The death of a member could mean the property ended up being sold well below its market value or the beneficiaries of the fund incurred significant capital gains tax liabilities or death benefit liabilities, Harkin said.

“According to the feedback we’re receiving from the industry, trustees purchasing real estate with borrowings are quick to calculate what their potential investment gains will be and how to manage loan repayments, but they give scant regard to what will happen to the asset should a fund member die,” he said.

“The fire sale of the asset generally occurs when rental from the property is unable to meet minimum pension requirements or if benefits must be paid immediately. There is also the risk that the property will be transferred in portions between beneficiaries who, for example, have a poor relationship, which could make future investment decisions enormously difficult.”

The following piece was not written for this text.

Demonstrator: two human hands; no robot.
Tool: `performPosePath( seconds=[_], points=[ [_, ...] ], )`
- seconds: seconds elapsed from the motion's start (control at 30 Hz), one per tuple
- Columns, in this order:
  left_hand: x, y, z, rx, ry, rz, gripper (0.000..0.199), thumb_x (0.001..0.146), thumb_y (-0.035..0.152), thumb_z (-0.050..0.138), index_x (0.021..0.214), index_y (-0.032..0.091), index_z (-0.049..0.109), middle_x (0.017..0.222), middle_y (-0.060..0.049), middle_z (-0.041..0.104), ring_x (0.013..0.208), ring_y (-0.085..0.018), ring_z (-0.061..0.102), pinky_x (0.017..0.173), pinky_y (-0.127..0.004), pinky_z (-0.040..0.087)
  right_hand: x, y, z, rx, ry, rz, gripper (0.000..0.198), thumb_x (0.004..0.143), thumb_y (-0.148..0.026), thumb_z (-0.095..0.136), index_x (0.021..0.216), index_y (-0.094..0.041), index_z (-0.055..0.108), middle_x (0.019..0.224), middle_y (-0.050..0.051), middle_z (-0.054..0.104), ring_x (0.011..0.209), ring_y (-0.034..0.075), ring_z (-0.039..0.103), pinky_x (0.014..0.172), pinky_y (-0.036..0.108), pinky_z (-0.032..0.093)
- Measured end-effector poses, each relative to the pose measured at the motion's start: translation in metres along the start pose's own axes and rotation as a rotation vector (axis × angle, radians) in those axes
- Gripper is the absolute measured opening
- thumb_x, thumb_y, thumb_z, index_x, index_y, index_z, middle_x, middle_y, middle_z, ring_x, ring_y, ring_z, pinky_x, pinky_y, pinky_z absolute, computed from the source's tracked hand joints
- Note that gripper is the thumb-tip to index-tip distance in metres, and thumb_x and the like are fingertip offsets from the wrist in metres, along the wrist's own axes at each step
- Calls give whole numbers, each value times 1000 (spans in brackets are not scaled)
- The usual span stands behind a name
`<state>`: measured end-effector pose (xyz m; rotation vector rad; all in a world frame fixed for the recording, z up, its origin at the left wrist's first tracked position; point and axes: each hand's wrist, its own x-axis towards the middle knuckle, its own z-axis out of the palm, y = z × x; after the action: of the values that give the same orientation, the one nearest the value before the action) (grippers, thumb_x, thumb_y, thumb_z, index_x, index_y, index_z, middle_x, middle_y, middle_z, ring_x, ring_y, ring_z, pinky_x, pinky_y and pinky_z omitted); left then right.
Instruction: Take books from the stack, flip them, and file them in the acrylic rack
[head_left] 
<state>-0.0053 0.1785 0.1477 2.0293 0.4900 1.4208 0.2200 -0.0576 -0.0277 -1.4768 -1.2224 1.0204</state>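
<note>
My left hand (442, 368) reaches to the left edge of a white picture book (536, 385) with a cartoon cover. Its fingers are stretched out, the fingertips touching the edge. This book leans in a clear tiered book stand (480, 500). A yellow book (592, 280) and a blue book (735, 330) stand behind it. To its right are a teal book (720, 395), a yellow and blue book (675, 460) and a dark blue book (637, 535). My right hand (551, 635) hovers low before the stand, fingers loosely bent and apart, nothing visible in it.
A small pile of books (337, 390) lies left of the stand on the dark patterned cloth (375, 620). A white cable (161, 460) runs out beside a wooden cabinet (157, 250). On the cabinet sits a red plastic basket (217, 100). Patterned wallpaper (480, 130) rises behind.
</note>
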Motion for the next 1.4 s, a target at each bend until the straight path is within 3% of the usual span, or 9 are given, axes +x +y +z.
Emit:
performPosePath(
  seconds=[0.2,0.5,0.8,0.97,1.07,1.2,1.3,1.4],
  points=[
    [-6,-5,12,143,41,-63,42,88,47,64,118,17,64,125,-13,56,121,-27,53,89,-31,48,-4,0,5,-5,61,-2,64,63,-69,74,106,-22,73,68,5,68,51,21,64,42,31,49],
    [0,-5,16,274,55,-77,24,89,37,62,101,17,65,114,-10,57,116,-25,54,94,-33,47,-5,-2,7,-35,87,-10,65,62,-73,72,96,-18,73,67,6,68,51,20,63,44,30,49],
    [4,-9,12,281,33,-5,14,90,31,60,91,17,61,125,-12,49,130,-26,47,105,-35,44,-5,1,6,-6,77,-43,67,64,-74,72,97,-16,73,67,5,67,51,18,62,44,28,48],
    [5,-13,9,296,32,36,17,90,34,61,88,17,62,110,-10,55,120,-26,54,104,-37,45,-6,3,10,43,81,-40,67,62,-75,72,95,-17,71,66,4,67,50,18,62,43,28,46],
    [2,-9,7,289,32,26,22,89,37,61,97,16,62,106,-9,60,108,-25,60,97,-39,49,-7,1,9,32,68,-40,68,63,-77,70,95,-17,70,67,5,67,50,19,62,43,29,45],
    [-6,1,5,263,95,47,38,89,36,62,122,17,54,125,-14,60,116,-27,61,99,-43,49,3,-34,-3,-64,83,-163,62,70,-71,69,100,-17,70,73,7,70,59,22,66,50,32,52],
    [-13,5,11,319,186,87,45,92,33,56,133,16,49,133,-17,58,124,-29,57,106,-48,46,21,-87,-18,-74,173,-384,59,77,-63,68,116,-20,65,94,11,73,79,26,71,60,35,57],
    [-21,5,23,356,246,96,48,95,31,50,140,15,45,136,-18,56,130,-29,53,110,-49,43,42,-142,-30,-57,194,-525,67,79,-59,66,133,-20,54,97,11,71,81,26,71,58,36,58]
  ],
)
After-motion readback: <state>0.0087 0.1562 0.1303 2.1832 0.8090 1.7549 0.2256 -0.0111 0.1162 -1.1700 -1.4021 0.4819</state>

He suggested several courses of action to avoid these potentially disastrous outcomes for SMSFs.

These include the use of reserves in the fund, taking out life cover in the fund, having adult beneficiaries to become members of the fund, and reducing the possible death benefits tax through cash holdings.

Trustees could look to implement a combination of these strategies with a view towards improving the overall liquidity of the SMSF and in turn avoiding a forced sale of the property, Harkin said.

“The property could then be sold later, ideally when the SMSF is paying a pension. At this time capital gains tax would be reduced because income and capital gains from assets supporting a pension are no longer taxed,” he said.